7. CRTA section 39 says that the CRT has discretion to decide the format of the hearing. The respondent questions the applicant’s credibility. The respondent argues that the applicant does not accurately describe her medical history, or employment history in medical visits or in her submissions. While credibility issues can sometimes be resolved with an oral hearing, the advantages and disadvantages of an oral hearing must be balanced against the CRT’s mandate to resolve disputes in an accessible, speedy, economical, informal, and flexible manner. See Downing v. Strata Plan VR2356, 2023 BCCA 100, at paragraph 47. Here, I find that an oral hearing is not warranted. The parties provided comprehensive records and reports from the applicant’s treating practitioners. I find I can make the necessary factual findings on this evidence. So, I have decided this dispute based on the written submissions and documentary evidence before me.
8. CRTA section 42 says that the CRT may accept as evidence information that it considers relevant, necessary and appropriate, whether or not the information would be admissible in court.
9. The Dispute Notice did not name Super Star. The respondents’ insurer, Insurance Corporation of British Columbia, filed a Dispute Response on Super Star’s behalf. Since Super Star owns the vehicle that the respondent was driving when the accident occurred, I have exercised my discretion under CRTA section 61 to amend the style of cause to add Super Star.
ISSUE
10. The issue in this dispute is whether the applicant’s injuries are minor injuries under the IVA and MIR.
BACKGROUND, EVIDENCE AND ANALYSIS
11. Under MIR section 4, a party alleging that an injury is not minor has the burden of proving it. This means the applicant, as the injured party, must prove her injuries are not minor on a balance of probabilities, which means “more likely than not.” While I have read all the parties’ evidence and submissions, I only refer to what is necessary to explain my decision.

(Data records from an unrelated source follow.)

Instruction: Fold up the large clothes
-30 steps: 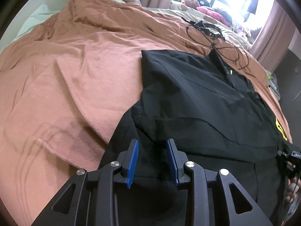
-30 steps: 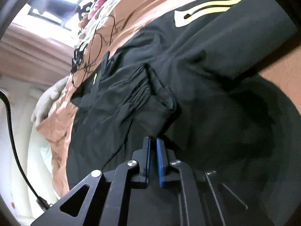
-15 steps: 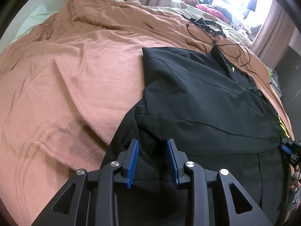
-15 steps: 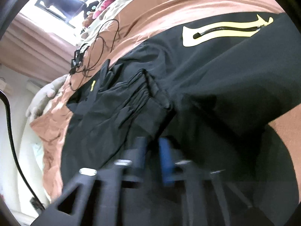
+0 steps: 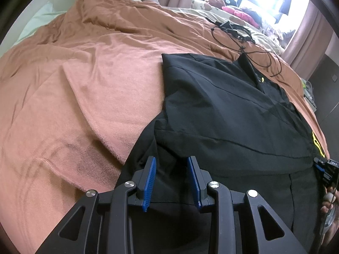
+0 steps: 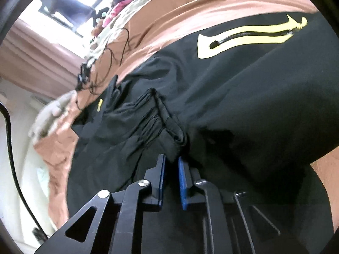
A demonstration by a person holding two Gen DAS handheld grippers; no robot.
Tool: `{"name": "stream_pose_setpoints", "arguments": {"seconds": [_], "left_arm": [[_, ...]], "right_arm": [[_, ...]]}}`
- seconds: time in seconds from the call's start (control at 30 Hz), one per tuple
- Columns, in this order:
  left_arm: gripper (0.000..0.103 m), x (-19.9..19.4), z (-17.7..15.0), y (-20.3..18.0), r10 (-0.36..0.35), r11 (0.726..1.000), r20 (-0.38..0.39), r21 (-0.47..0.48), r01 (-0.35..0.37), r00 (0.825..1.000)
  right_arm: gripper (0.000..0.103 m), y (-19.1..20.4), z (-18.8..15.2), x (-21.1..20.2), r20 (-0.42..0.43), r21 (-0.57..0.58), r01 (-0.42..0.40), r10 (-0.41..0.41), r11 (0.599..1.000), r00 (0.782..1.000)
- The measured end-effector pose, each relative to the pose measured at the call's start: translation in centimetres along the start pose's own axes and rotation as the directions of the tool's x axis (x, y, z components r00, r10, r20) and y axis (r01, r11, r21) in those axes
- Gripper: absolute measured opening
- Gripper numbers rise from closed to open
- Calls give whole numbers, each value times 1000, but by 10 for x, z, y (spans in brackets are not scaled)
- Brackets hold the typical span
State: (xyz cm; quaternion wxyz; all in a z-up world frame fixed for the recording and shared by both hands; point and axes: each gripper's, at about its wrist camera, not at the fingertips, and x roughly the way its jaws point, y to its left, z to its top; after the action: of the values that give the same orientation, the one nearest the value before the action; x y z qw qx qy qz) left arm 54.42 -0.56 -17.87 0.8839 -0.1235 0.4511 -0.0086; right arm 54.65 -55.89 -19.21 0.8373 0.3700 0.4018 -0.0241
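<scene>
A large black jacket [image 5: 228, 114] with yellow markings lies spread on an orange-brown blanket [image 5: 89, 80] on a bed. My left gripper [image 5: 171, 165] is open and empty, its blue pads just above the jacket's near left edge. My right gripper [image 6: 171, 163] has its blue pads a narrow gap apart, just behind a bunched black sleeve cuff [image 6: 167, 122]; no cloth shows between them. The jacket [image 6: 243, 105] fills the right wrist view, with a yellow zip-pocket trim [image 6: 245, 40] at the top right. The right gripper's tip [image 5: 326, 169] shows at the left wrist view's right edge.
A black cable tangle [image 5: 243, 36] lies on the blanket beyond the jacket's collar. Pillows and stuffed toys [image 5: 228, 6] sit by the bright window. A grey pillow [image 6: 50, 112] lies at the bed's far edge. A black cable [image 6: 10, 154] hangs at the left.
My right gripper's pads have parted slightly from fully shut, and the view has shifted over the jacket. The left gripper has stayed open, drifting slightly.
</scene>
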Motion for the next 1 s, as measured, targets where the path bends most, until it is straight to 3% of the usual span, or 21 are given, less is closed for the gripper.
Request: {"name": "stream_pose_setpoints", "arguments": {"seconds": [0.1,0.23,0.3,0.47,0.53,0.6,0.67,0.83,1.0], "left_arm": [[33,1,0,4,19,1000,3,-16,-19,1000],[33,0,0,8,16,999,3,-32,-16,1000],[33,-5,0,6,30,999,13,-25,-29,999],[34,-21,2,-2,29,999,36,-37,-28,999],[42,-28,2,-7,3,999,48,-36,-1,999],[63,-33,1,-14,-5,1000,62,-22,6,998],[72,-41,-1,-23,-9,1000,91,4,9,996],[83,-46,-4,-38,-28,999,118,45,23,993],[84,-40,-5,-44,-22,998,108,55,16,994]], "right_arm": [[9,3,1,-6,24,-18,29,-29,999,999],[17,9,3,-7,-22,-21,43,-44,999,999],[39,11,2,-17,-24,-25,54,-55,998,998],[53,11,6,-70,92,-22,43,-40,999,995],[58,5,8,-89,139,0,44,-43,999,989],[59,-7,11,-106,179,31,72,-77,997,981],[59,-23,14,-120,202,74,82,-96,994,975],[59,-57,26,-136,227,181,78,-119,980,966],[59,-79,32,-142,229,248,91,-150,964,962]]}}
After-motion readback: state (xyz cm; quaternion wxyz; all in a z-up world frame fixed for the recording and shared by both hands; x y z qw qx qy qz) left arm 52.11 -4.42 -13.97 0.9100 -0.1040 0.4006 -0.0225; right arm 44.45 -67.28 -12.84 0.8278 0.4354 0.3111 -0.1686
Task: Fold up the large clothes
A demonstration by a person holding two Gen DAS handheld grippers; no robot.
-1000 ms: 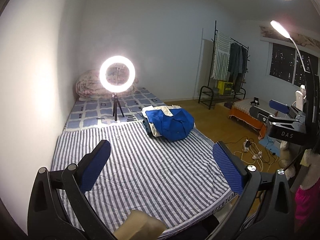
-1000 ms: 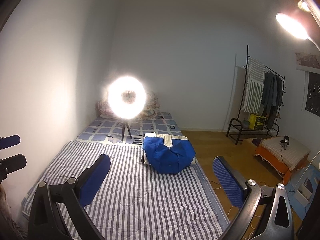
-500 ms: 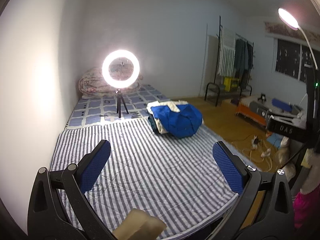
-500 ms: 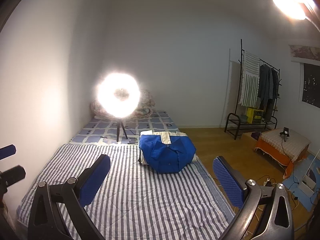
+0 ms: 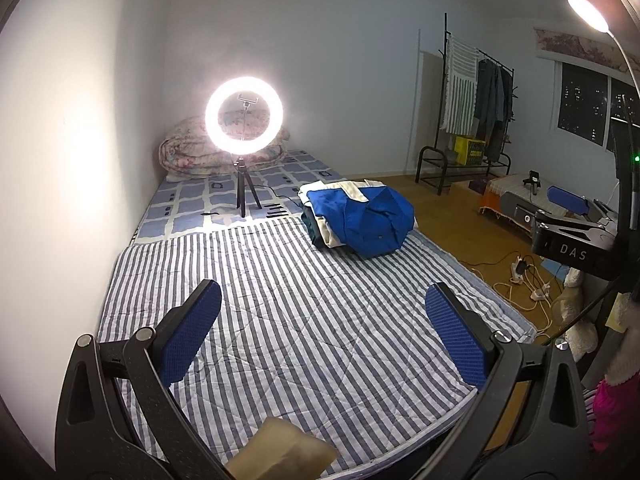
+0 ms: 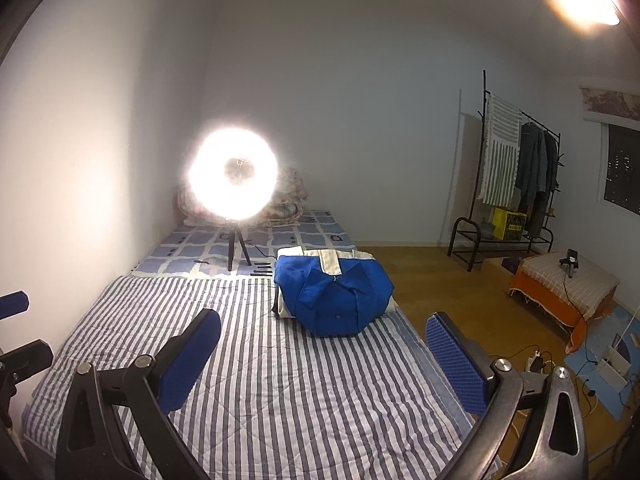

12. On November 6, 2019, the applicant was injured in a motor vehicle accident when her vehicle was pushed onto a highway median by the respondents’ truck pulling onto the highway.
13. The applicant says she had a seasonal position and was scheduled to restart her work as a machine operator at Pacific Injection Molding (PIM) soon after the accident. The applicant says she was unable to resume this work because of her injuries. The respondents dispute her claim and say the applicant’s employment records show that she had been unemployed since February 2019, and that she had no specific employment plans when the accident occurred.
14. The applicant was involved in 2 subsequent single vehicle accidents. The parties dispute when these other accidents occurred. The applicant says the other accidents happened in 2021 and 2022. The respondents say the other accidents happened in August 2020 and on May 7, 2021.
15. In her Dispute Notice, the applicant says in the accident this dispute is about, she suffered injuries to her head, jaw, neck, shoulders, back, spine, arms and legs as well as anxiety, panic attacks and other psychological injuries.
16. In her submissions, the applicant focuses on the injuries Dr. Alexander Leung, psychiatrist, diagnosed in his January 29, 2024, independent medical evaluation (IME).
17. She also addresses some of the injuries diagnosed by physiatrist Dr. Maryana Apel in her April 29, 2024, IME. Drawing from both reports, I find she alleges the following are not minor injuries:
a. a C5-6 cervical disc protrusion,
b. left rotator cuff impingement,
c. MDD,
d. PTSD, and
e. chronic regional myofascial pain syndrome.
18. Since the applicant is represented by counsel, I find she intentionally focused her submissions on the injuries that Dr. Leung and Dr. Apel diagnosed in their reports. So, I have not considered any other injuries. I accept Dr. Leung’s and Dr. Apel’s reports as expert evidence based on their experience and qualifications. I also note that the respondents do not challenge Dr. Leung’s or Dr. Apel’s qualifications. The respondents do say I should give Dr. Leung’s report minimal weight, which I discuss in more detail below.
Minor injury legislation
19. IVA section 101(1) and MIR section 2 together establish a list of physical and mental injuries that are presumed minor. The list includes the following injuries relevant to this dispute: pain syndromes, psychological or psychiatric conditions, and whiplash associated disorder injuries (WAD injuries).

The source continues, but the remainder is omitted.